Since this time, the universe has steadily expanded and cooled, and neutrinos have just kept moving. Where do Neutrinos come from and where are they found?Īccording to what we know about neutrinos today, most neutrinos were born about 15 billion years ago, soon after the birth of the universe. By this fact leptons (leptons are elementary particles of half-integer spin that do not undergo strong interactions.) Are divided into three categories, each with a charged lepton and its accompanying neutrino. The three neutrino types appear to be different: for example, when muon-neutrino interacts with a target, they will always produce muon, and never tau or electrons.Īlthough electrons and electron-neutrinos can be created and destroyed in particle interactions, the sum of the number of electrons and electron-neutrinos is preserved.

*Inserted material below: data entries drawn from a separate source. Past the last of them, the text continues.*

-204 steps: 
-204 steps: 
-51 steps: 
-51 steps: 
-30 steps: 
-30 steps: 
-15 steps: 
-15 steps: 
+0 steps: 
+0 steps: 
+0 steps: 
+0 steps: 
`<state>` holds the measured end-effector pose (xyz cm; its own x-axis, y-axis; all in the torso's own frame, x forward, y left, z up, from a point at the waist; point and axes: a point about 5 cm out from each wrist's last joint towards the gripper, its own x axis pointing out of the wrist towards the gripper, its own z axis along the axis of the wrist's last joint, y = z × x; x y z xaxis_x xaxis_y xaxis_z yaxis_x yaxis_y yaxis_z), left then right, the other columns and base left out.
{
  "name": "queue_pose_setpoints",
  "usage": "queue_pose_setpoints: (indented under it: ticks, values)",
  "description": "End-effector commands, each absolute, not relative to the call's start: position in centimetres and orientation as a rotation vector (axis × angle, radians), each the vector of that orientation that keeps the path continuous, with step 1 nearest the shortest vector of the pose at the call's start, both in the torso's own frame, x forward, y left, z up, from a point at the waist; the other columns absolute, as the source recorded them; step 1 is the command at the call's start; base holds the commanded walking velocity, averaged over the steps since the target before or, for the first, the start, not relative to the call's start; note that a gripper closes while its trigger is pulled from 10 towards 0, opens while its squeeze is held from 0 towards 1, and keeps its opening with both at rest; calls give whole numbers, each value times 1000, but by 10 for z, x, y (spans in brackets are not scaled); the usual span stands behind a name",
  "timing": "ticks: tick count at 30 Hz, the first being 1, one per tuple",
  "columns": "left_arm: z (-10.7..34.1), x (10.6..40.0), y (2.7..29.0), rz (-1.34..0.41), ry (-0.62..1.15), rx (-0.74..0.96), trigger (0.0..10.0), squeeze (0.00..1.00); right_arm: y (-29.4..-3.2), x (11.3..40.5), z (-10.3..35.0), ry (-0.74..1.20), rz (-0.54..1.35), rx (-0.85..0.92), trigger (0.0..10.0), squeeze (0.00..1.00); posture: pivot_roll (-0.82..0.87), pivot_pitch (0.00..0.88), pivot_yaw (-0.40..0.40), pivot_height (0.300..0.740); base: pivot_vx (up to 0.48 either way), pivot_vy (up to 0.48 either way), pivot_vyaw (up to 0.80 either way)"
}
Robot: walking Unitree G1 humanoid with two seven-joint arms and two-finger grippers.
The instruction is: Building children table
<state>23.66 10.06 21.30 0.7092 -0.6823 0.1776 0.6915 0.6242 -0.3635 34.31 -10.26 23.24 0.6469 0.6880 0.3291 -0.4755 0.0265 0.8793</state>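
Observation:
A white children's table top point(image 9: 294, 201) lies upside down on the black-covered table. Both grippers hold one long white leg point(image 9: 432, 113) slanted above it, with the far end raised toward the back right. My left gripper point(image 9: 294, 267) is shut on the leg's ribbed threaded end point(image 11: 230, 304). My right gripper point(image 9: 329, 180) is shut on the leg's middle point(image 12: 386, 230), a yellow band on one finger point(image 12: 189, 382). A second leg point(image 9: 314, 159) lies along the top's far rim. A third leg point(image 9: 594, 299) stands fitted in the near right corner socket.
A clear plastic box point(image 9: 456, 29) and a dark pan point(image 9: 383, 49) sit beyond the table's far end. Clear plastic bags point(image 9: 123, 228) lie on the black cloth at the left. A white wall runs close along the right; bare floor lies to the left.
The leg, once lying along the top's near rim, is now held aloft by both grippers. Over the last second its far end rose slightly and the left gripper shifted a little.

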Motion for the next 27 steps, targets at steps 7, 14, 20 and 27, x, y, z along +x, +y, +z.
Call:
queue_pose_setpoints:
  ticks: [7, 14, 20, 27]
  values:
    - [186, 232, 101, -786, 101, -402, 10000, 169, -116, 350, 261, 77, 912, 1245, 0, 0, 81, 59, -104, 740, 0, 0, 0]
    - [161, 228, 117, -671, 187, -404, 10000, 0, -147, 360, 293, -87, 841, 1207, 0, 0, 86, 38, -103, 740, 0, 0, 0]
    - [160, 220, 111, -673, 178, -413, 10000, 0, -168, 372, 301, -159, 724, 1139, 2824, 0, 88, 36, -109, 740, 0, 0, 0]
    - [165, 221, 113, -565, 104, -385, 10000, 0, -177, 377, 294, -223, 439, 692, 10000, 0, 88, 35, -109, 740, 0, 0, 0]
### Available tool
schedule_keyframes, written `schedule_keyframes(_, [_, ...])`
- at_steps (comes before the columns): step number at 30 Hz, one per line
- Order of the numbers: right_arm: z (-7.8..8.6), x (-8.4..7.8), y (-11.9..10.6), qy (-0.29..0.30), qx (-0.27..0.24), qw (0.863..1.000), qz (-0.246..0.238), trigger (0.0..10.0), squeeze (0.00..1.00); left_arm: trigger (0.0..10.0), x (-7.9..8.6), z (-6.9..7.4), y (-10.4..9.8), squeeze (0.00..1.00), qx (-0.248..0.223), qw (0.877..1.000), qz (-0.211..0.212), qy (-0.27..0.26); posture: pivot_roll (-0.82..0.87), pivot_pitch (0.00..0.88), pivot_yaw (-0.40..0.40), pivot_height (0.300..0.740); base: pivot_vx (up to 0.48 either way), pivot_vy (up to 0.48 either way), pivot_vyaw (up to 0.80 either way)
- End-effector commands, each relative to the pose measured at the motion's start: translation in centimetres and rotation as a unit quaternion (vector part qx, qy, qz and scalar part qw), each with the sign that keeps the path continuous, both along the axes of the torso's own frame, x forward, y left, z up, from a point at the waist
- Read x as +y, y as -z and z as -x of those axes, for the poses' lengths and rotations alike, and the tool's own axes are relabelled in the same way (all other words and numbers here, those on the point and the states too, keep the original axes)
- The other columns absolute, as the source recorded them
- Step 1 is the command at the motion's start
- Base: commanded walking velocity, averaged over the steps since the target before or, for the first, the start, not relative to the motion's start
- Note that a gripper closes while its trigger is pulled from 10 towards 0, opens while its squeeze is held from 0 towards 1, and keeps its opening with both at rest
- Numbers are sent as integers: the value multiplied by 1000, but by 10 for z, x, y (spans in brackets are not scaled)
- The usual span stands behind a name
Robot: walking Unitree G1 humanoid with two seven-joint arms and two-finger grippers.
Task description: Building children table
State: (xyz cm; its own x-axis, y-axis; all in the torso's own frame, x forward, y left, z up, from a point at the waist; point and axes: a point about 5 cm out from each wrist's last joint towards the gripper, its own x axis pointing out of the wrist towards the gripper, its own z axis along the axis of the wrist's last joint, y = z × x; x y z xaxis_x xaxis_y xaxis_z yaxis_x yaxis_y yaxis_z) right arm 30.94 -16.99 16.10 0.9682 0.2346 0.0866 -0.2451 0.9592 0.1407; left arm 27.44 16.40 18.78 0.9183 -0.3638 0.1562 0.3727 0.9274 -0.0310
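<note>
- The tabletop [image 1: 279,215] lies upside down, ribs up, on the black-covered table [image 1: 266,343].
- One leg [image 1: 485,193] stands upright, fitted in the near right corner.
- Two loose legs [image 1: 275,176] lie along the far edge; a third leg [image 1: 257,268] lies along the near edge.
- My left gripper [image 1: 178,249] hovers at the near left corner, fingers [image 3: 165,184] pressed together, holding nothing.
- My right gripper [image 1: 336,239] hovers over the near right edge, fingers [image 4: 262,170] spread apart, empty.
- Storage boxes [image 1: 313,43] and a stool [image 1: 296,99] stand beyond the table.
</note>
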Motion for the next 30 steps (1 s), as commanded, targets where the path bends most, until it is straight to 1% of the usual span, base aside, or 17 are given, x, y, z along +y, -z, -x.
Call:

Like electrons, both muon and tau are accompanied by neutrinos, which are called muon-neutrino and tau-neutrino. Their unique advantage arises from a fundamental property: they are affected only by the weakest of the forces of nature (but for gravity) and are therefore essentially detached as they travel the cosmic distance between their origin and ours. Produced significantly in high-energy collisions, traveling essentially at the speed of light, and unaffected by magnetic fields, Neutrino fulfills the basic requirements for astronomy. There are three different types of Neutrino, each related to a charged particle as shown in the following table. Of all high-energy particles, only weakly interacting with Neutrino can directly convey astronomical information from the edge of the universe - and as far as we know, within the most catastrophic high-energy processes. If so, then despite their light weight, their abundance may in fact mean that neutrinos contribute significantly to the overall mass of the universe.Neutrino was named by Enrico Fermi as a wordplay on neutron, which is the Italian name for neutron. Recent analysis of neutrinos emanated by the Sun has suggested that each type of neutrino can spontaneously turn into one of the others in a process of neutrino oscillation, and for theoretical reasons this in turn would require that neutrinos have mass. Nevertheless, neutrinos can be detected, and three different types have been distinguished, each of which is associated with a particular lepton (the electron, the muon, and the taon) with which it is often paired in interactions involving the weak force. The Italian physicist Enrico Fermi then coined the term neutrino, which means little neutron in Italian.) Neutrinos are hard to detect because their mass, if they indeed have any, is extremely low, and they possess no electric charge a chunk of iron a few light-years thick would absorb only about half of the neutrinos that struck it.

(He originally wanted to name the particle a neutron but didn't publish the suggestion, and a few years later the particle we now know as the neutron was discovered and named in print.

Pauli suggested that the energy was carried away by a very small, electrically neutral particle that was not being detected. A certain amount of energy that was lost in these processes could not be accounted for. Pauli was studying certain radioactive decay processes called beta decay, processes now known to involve the decay of a neutron into a proton and an electron. A Closer Look Neutrinos were not observed until 1955, roughly a quarter of a century after the physicist Wolfgang Pauli first hypothesized their existence on theoretical grounds.